Enhancing Vermont Farmers’ Resilience to Extreme Precipitation through Farmer-to-Farmer Learning, Adaptation Planning & Financial Analysis

Project Overview

CNE26-015
Project Type: Farming Community
Funds awarded in 2026: $242,750.28
Projected End Date: 09/30/2028
Grant Recipient: NOFA-VT
Region: Northeast
State: Vermont
Project Leader:

Commodities

Not commodity specific

Practices

  • Education and Training: decision support system, farmer to farmer
  • Farm Business Management: budgets/cost and returns, risk management
  • Sustainable Communities: social networks

    Proposal abstract:

    Project Focus

    Through one-on-one interviews, survey analysis, and reports from farmers participating in NOFA-VT programming, farmers have shared an urgent need for education, technical assistance, and funding to strengthen their economic and ecological resilience in the face of increasingly extreme weather. Farms located along river corridors, in floodplains, and/or with steep slopes are at particular risk economically and ecologically from heavy precipitation. This project will provide farmer to farmer learning, technical assistance, and resources to farms that have experienced these types of disasters and/or that are at risk of future flooding and erosion.

    Vermont farms vulnerable to the impacts of extreme water events are increasingly on the edge of viability, with more regular emergencies and little meaningful financial support available for recovery. Supporting farms to proactively plan for risk mitigation will build resilience in their land and business management, and is critical to ensuring farms can stay in business. These efforts will support farmers to increase their ecological resilience, including improving soil health and water quality, while simultaneously improving their financial and social resilience.

    Solution & Approach

    We will facilitate farmer-to-farmer learning and provide in-depth technical assistance and incentive funding for farms to increase their whole farm resilience in time periods with above-average and extreme precipitation. Small peer groups (pods) will be formed and composed of farms that have an affinity (e.g. production type and scale, geography, risk factors, etc.) and the process will encourage peer support as they collectively develop adaptation action plans for their respective farms. These action plans will be grounded in the collective knowledge and experiences of the farmers, with the service providers bringing known best practices and data-driven research to bear. Twice during the project we will host a gathering to bring all participating farmers together, widening the circle of knowledge sharing and connection in this farmer community.

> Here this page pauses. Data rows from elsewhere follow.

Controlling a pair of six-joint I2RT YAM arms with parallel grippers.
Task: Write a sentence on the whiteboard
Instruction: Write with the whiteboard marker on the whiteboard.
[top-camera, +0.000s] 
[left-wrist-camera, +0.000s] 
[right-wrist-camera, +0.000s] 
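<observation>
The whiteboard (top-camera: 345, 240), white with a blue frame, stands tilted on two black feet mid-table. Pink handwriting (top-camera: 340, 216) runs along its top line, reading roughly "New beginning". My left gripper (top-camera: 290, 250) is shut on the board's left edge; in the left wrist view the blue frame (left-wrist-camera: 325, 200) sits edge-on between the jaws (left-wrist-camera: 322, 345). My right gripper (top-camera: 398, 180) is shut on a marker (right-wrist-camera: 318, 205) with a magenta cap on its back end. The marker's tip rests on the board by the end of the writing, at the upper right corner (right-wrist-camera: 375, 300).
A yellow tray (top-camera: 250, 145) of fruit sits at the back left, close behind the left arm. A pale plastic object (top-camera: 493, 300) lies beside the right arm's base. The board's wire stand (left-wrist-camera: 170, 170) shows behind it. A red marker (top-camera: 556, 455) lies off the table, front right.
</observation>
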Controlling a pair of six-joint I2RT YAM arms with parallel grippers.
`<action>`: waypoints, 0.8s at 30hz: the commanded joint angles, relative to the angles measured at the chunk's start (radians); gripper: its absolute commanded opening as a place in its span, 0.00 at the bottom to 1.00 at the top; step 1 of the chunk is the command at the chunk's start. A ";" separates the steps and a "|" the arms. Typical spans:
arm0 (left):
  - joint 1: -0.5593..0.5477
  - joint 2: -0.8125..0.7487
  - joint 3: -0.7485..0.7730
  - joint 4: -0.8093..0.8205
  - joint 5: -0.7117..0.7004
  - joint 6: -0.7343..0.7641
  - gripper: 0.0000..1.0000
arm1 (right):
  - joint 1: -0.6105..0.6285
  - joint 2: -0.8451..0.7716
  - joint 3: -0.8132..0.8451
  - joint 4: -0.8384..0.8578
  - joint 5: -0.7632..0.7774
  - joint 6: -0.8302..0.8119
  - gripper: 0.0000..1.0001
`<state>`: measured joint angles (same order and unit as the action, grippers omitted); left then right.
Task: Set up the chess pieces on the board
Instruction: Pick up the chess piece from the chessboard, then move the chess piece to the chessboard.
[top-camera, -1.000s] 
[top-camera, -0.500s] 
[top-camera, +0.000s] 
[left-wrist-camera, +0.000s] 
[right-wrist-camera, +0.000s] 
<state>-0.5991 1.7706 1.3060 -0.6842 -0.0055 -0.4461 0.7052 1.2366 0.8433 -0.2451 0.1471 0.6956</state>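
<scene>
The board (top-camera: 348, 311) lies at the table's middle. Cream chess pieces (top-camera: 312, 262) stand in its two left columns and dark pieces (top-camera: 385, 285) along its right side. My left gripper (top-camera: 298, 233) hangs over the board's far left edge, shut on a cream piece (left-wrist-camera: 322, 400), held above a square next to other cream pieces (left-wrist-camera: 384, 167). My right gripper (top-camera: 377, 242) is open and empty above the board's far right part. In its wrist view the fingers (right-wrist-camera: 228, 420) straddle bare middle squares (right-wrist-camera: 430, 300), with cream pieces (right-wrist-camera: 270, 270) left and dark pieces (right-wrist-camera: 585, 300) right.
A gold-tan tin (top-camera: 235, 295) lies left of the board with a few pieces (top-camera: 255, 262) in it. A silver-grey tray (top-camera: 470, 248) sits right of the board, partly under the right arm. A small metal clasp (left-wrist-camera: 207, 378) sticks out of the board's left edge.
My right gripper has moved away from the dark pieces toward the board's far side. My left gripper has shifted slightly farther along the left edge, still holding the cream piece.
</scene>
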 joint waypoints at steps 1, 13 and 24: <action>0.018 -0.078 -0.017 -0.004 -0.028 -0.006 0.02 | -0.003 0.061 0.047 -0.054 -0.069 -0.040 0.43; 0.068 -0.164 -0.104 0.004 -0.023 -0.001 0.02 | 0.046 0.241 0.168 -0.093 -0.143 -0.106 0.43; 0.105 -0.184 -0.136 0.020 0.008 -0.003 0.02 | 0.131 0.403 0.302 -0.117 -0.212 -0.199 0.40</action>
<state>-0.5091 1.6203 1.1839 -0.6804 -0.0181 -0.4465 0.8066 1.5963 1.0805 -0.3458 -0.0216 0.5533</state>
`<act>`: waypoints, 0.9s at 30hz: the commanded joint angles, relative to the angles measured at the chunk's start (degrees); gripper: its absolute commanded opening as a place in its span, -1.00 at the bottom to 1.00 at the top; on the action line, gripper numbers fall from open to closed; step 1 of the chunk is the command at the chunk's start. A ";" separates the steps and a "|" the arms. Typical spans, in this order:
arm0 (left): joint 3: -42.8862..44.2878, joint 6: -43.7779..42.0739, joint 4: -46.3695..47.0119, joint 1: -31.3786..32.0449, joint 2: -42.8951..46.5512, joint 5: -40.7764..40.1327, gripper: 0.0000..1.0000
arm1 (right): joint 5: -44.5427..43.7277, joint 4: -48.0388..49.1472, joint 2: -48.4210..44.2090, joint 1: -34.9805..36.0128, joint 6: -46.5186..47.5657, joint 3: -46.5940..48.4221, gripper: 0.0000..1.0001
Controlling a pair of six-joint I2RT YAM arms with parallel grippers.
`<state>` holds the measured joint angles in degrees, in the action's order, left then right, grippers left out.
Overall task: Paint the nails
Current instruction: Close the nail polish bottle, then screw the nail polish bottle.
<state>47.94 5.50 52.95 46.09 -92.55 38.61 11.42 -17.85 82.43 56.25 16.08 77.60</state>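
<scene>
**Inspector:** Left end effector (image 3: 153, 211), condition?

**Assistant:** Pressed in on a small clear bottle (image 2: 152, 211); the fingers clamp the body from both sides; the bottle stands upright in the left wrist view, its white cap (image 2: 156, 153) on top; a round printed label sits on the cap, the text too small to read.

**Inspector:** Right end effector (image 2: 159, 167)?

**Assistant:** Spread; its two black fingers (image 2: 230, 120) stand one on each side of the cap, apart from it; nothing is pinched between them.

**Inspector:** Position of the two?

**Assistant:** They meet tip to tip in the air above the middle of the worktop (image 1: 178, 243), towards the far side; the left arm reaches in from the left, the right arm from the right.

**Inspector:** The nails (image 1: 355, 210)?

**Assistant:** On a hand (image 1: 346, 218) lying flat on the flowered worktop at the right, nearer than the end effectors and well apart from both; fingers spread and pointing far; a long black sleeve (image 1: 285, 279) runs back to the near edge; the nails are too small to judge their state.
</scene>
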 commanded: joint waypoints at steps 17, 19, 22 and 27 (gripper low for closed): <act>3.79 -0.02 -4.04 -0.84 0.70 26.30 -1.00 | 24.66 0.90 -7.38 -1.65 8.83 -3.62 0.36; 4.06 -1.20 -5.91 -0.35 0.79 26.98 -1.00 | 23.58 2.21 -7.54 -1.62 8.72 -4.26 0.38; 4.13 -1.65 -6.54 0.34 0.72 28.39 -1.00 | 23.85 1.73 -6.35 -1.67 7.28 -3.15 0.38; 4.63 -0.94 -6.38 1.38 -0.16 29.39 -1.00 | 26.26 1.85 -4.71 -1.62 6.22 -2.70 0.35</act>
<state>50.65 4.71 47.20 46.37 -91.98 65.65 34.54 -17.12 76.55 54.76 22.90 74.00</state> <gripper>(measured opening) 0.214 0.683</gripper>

    Farmer learning and success will also be supported by one-one assistance and funding. Technical assistance for practice implementation along with business and financial planning will be available to all participating farms. We will develop and implement a method for measuring the costs (financial, environmental, and social) of not implementing risk mitigation strategies; this information will aid in farmers' decision-making as they prioritize the implementation of strategies identified in their adaptation action plans. Farms that complete an adaptation action plan will be eligible for a $3,000 incentive payment to support implementation of the action plan, an approach which reduces an identified barrier to adaptation.

    Project objectives from proposal:

    1. As we face unprecedented challenges to the viability of farms in the Northeast, what are effective strategies to increase farmers' environmental, economic, and social resilience?
    2. This project will focus on the community of Vermont farmers that are located in a floodplain and/or river corridor or have sloped land, many of whom recently suffered significant losses and who were able to respond and recover. However, these losses have reduced their ability to invest in adaptation strategies that would proactively manage the impact of future weather events on their farms. These are the farmers whose stress levels may impede their strategic thinking, who may feel isolated from others who do not face the same geographic challenges, and whose long-term resilience and viability will be improved by planning in a community of their peers with shared experience.
    3. This project will implement a replicable model of service delivery, along with shareable templates for adaptation planning and financial analysis, that farmers and service providers across the Northeast can use to support whole farm resilience. It will lead to enhanced farmer-to-farmer relationships, increasing the sharing of innovative strategies and the strength of a supportive, connective community that will bolster farmers in future challenging times.
    Any opinions, findings, conclusions, or recommendations expressed in this publication are those of the author(s) and should not be construed to represent any official USDA or U.S. Government determination or policy.